En marzo de 2003, luego de un intenso enfrentamiento con fuerzas locales, la soldado Jessica Lynch fue herida de bala, secuestrada y torturada por el ejército irakí. Unos días más tarde, tras un gran operativo de rescate, fue liberada por las fuerzas armadas norteamericanas. El hecho se conoció gracias a un video filmado por otro de los soldados y a la propagación de la noticia por los principales medios de comunicación norteamericanos. Finalmente salió a la luz que el video había sido producido por la división “cinematográfica” del Pentágono –Rendon Films–, que las heridas no eran de bala ni arma blanca sino producto del vuelco de la camioneta que la soldado manejaba y, para peor, los supuestos captores y abusadores fueron en realidad los médicos del hospital Saddam Hussein de la ciudad de Nasiriya, quienes le salvaron la vida y luego la dejaron ir.
Esto no escapa a lo que alguna vez Aníbal Ford expuso con respecto a los meta relatos construidos en el marco de la guerra fría por películas como Rocky IV, en la que un boxeador sin apoyo económico, tecnológico ni gubernamental superaba a un Drago auspiciado por el estado y la tecnología de guerra soviética, demostrando así el espíritu y la esencia norteamericanas y su capacidad de sobreponerse a las adversidades. Con el caso Jessica Lynch se construye algo similar, con una diferencia sustancial: se inserta en el formato reality show. Quizá en otro momento histórico esto hubiese provocado la ira y el descontento generalizados, sin embargo, ocurrió algo “curioso”: al volver a los Estados Unidos –luego de que el montaje se había develado–, centenares de personas se agolpaban esperando a la soldado para recibirla como un heroína de guerra.
Este acontecimiento, ocurrido hace más de quince años (y en el que de alguna forma concluyen los aportes respecto de la teoría posmoderna que van desde la “sociedad del espectáculo” de Debord y la “deconstrucción” derrideana hasta el “giro cultural” de Jameson y los “no lugares” de Augé) podría ser fundante de la “era de la posverdad”. Al igual que en el Morel de Bioy –posiblemente una de las novelas más proféticas del siglo pasado– en la que los protagonistas se subsumen a la luz de aquella invención con la satisfacción de que su imagen perdure por la eternidad en el plano elegido, la sociedad actual parece dispuesta a arrojarse a su espectro audiovisual producida por los relatos hollywoodenses con la fantasía de formar parte de éstos.

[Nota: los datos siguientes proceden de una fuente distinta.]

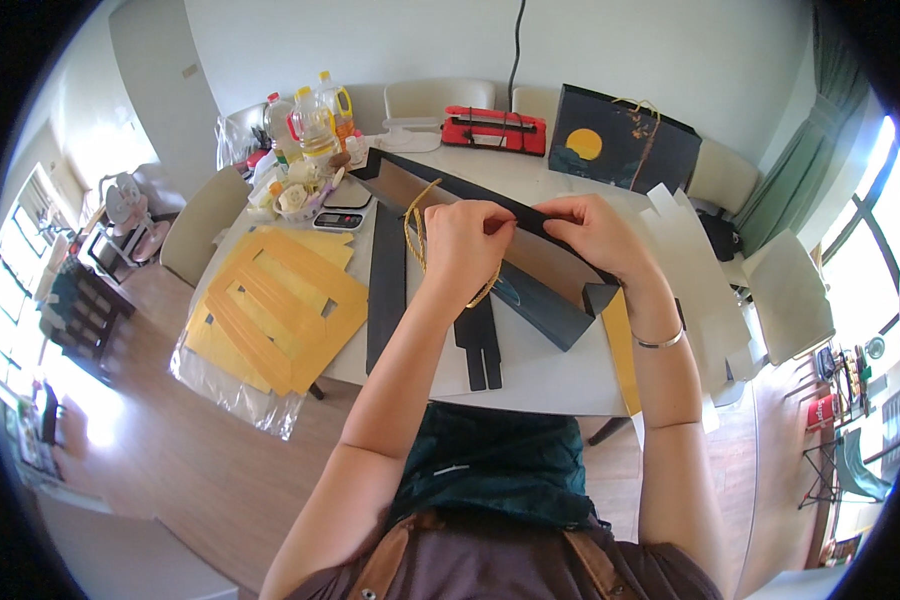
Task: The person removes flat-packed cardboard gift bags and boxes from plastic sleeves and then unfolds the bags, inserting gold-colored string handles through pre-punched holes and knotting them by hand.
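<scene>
The white surface point(540, 375) is carrying the work: a long, flat-folded dark blue paper bag point(530, 275) is lying across its middle, brown card showing on the inside, and both hands are meeting at its upper edge. The bag is looking light and fairly stiff along its creases but easy to crumple, so it is best taken by the folded rim, where it is doubled. The left hand point(465, 245) is pinching that rim and a gold cord handle point(417, 235), soft and limp; its grip is narrow, closed on the cord and edge. The right hand point(595, 230) is pinching the same rim close by, a thin bangle at its wrist.

To the left, yellow card cut-outs point(275, 310) are lying on a clear plastic sheet. At the far edge a finished dark blue bag with an orange disc point(620, 140) is standing upright, beside a flat red tool point(495, 128). Clear oil bottles with yellow caps point(315, 120) are standing at the far left corner.
</scene>
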Motion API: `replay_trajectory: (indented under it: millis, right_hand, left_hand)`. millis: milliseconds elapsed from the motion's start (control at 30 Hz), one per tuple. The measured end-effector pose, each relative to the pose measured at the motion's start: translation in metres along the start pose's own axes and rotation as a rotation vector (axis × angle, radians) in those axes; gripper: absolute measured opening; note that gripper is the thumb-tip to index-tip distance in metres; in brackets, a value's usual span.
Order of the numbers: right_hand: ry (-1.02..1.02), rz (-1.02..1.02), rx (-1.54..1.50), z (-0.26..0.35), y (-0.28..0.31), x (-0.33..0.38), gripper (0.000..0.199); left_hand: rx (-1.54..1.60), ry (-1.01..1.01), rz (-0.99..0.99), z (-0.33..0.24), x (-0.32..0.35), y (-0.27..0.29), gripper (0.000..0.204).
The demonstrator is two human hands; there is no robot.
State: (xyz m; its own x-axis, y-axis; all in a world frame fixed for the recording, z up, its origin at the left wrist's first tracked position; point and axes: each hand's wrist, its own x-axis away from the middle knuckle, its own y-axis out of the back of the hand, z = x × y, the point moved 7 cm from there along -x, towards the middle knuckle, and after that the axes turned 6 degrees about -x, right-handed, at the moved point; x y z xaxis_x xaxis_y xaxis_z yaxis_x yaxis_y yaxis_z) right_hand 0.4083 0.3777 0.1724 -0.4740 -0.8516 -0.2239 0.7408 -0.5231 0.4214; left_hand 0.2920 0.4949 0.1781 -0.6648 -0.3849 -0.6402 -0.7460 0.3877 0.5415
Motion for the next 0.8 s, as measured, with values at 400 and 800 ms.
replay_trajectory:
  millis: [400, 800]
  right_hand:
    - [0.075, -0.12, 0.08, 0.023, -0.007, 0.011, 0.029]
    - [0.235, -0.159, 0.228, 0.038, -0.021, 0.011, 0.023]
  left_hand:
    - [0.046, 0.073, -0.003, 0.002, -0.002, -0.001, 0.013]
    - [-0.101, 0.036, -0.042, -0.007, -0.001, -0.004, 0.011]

Los medios de comunicación aportan el formato a través del cual nuestra vida transcurre y los informativos se asimilan felizmente a esta lógica siendo editados como películas, con música de fondo y los lamentos de presentadores que cada vez explotan más sus dotes actorales. La consecuencia es un sujeto que los consume ya no tanto para informarse cuanto para asimilarse a la “ficción”. Así es posible dar sentido a hechos que van desde la inauguración de piletas “unidimensionales”, funcionarios en bote a la vera de falsas inundaciones, presidentes saludando a multitudes inexistentes, crecimientos invisibles, juicios por corrupción, bombardeos en países periféricos, etc. El fundamento se encuentra en el interior de la pantalla y el material proyectado no necesita ya de la corroboración. Peor que eso, el espectador intuye que el montaje posterior encontrará un sentido a lo que aparenta no tenerlo, y quien intente sustraerlo de esta ficción –contrastando los “datos” expuestos por los medios de comunicación– será castigado de la misma forma que quien trunca la abstracción silenciosa en la oscuridad de la sala de cine. El sujeto de la posverdad no sólo no diferencia la realidad de la ficción, sino que goza con esta indiferenciación y es capaz de violentarse con quien intente alejarlo de la misma.
De este modo, como en el caso de la soldado Jessica Lynch, observamos que el proceso se ha invertido, lo real es antes construido por los medios y el consumo de la “noticia” el modo de corroboración y un índice de pertenencia. Esto permite que una empleada doméstica, una panadera o un peón de campo se sientan más identificados con el empresario o su patrona y sus intereses, negando las condiciones objetivas que los separan, que con quienes transitan sus mismas experiencias cotidianas y territoriales; esta última no se construye ya en el campo o en el barrio sino al interior de la pantalla. El “pueblo” sale feliz a recibir a su heroína y se realiza –igualándose en el mismo relato– en la eternidad de su ficción.
* Docente UBA y Universidad de Palermo.